On Feb. 15, Interior Secretary Ken Salazar announced that his Department will be taking a “fresh look” at commercial oil shale regulations. This all sounds reasonable. But, when you look past the rhetoric, this is just more bad news for domestic energy production.
Regulations are a critical incentive for oil shale research and development. Energy companies need to understand the rules under which they will operate, including the royalty rates they will pay the American taxpayer. Salazar says he will be taking a “fresh look.” But, he gave no timeline for when this might occur. He even said there was no sense of urgency to this matter. Who knows when this process will start or finish?

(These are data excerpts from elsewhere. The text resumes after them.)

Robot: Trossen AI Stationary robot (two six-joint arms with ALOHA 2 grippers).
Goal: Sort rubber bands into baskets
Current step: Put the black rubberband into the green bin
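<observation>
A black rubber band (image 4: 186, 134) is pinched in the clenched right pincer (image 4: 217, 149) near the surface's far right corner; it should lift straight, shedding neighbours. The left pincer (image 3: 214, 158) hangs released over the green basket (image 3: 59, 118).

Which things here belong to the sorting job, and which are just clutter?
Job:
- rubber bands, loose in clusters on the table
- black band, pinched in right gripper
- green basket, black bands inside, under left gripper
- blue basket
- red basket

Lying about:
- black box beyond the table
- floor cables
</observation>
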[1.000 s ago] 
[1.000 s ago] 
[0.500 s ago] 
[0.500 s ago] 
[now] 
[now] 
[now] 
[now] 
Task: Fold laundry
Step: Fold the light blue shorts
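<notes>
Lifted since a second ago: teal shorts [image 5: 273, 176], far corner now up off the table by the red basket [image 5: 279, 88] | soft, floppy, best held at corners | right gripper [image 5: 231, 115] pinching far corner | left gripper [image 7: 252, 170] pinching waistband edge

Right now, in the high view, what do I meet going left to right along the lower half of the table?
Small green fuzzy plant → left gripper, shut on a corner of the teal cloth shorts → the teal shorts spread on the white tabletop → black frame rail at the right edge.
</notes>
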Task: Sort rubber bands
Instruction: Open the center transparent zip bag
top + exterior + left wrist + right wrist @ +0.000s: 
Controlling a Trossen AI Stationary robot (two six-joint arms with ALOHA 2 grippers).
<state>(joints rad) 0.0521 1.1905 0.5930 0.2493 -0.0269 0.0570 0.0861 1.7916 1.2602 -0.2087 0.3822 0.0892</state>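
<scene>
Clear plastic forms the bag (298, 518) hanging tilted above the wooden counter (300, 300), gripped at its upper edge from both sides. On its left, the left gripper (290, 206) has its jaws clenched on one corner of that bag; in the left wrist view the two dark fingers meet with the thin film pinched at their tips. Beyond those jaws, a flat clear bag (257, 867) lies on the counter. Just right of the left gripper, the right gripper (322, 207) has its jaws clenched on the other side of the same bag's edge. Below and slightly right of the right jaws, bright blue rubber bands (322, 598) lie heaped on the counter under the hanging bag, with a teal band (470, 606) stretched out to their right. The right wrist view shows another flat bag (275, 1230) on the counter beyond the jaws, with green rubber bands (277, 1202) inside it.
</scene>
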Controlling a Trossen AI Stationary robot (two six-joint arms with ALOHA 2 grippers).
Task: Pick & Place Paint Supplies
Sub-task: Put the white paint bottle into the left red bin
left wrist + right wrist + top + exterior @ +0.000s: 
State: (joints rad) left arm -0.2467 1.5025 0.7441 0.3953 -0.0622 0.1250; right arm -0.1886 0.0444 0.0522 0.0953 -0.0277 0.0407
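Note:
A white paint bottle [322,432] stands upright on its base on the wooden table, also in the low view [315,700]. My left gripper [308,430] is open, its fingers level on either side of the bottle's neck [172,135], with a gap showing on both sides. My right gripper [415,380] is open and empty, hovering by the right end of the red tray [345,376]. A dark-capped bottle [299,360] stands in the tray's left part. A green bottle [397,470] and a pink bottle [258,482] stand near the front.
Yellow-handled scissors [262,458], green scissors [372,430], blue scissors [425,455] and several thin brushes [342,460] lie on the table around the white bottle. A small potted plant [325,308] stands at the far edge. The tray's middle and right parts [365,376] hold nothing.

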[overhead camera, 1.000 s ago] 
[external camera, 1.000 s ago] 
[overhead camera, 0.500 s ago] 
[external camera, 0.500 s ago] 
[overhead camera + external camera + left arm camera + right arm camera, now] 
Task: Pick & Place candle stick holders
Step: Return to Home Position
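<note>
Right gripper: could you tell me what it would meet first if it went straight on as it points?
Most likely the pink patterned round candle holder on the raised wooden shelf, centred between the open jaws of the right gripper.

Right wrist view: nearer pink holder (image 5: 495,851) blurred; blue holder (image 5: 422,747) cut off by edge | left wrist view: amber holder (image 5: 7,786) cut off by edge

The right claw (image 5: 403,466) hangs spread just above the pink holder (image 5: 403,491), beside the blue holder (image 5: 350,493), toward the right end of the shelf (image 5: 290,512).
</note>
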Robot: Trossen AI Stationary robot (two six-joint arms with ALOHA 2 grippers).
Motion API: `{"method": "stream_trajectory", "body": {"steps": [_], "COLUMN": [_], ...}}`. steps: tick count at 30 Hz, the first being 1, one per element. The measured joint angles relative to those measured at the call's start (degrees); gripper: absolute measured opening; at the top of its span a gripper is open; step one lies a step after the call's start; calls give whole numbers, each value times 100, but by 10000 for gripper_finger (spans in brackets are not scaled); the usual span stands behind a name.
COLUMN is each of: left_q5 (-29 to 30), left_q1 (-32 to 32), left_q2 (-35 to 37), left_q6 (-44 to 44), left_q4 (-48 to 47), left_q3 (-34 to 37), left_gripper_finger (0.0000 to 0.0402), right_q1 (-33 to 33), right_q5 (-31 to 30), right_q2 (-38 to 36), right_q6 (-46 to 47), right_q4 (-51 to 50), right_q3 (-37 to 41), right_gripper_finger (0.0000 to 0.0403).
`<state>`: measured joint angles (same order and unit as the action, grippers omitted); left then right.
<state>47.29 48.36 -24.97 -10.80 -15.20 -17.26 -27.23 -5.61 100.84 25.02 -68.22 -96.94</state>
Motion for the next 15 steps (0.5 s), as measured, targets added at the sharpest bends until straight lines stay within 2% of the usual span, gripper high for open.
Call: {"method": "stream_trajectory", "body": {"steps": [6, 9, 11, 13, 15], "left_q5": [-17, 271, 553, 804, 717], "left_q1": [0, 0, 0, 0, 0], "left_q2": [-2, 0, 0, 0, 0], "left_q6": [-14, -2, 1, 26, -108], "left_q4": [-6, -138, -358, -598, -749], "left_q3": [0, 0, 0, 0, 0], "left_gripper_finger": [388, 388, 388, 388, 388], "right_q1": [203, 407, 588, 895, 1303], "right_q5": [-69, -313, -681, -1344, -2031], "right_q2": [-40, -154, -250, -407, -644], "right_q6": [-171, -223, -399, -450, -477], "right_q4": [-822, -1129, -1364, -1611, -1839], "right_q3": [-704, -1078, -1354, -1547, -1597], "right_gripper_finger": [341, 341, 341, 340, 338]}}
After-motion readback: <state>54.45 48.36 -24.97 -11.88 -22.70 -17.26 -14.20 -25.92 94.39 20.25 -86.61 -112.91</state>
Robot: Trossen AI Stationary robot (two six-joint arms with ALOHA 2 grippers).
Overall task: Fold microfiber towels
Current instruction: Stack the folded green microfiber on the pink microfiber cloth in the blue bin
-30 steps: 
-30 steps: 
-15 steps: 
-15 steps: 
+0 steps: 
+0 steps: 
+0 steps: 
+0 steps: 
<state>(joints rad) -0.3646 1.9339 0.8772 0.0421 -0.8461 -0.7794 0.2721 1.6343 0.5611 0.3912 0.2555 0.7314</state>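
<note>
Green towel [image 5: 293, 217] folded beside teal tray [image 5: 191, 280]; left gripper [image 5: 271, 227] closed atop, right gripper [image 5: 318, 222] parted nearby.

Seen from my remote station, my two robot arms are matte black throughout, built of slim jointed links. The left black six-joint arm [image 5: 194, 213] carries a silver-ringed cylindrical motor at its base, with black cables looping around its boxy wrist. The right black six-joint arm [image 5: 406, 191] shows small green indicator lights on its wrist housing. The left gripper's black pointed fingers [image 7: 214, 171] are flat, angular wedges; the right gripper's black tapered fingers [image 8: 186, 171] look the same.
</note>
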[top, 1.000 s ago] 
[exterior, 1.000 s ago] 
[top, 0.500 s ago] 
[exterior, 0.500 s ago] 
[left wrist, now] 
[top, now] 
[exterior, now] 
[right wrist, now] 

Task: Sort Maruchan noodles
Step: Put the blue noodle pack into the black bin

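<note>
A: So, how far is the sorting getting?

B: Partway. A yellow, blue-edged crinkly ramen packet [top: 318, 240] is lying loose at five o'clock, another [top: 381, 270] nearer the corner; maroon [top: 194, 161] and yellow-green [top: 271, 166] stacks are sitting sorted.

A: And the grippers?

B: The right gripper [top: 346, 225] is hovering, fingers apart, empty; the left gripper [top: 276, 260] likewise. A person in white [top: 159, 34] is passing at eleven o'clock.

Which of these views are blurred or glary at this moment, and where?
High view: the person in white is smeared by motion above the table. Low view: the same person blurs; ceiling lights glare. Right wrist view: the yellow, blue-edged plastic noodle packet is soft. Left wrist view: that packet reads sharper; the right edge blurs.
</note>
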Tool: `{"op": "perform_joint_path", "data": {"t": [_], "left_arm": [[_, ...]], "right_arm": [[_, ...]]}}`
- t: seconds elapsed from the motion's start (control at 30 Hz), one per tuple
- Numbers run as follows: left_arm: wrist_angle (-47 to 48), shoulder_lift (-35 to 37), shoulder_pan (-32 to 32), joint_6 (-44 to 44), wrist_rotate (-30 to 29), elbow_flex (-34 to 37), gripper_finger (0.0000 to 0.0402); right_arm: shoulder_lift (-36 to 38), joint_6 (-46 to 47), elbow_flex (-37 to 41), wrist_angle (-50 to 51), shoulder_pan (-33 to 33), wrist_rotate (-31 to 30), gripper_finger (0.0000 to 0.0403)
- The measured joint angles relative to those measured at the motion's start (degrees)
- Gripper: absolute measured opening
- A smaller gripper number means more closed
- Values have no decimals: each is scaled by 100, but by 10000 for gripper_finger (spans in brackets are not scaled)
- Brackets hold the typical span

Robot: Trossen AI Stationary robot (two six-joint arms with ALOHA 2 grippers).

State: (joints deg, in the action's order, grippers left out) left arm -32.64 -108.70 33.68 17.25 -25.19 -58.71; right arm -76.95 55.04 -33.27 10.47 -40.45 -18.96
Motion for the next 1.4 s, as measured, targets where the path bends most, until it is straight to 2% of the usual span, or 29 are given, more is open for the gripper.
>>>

Regrettably, Salazar has done nothing but increase the “regulatory uncertainty” surrounding oil shale. Salazar repealed draft oil shale regulations in 2009 (regulations he helped draft!). His new announcement gave no timeline for issuing revised regulations.
How can Salazar expect energy companies to keep plowing huge sums of money into oil shale research when he won’t even tell them the rules?
Companies are making spectacular progress on advanced oil shale technologies, including minimizing water and energy use. America and Colorado already have extremely stringent environmental regulations on oil, gas, and mineral production. These could easily be applied to oil shale production. Yet, we get nothing but skepticism and roadblocks on oil shale from Sec. Salazar.
Salazar pays lip-service to supporting domestic energy production. But his actions create more and more regulatory uncertainty. This hurts our local economic prospects and national energy security. Taking a “fresh look” at oil shale regulations at some undetermined future date only discourages the research he claims to support.
Environmentally Conscious Consumers for Oil Shale.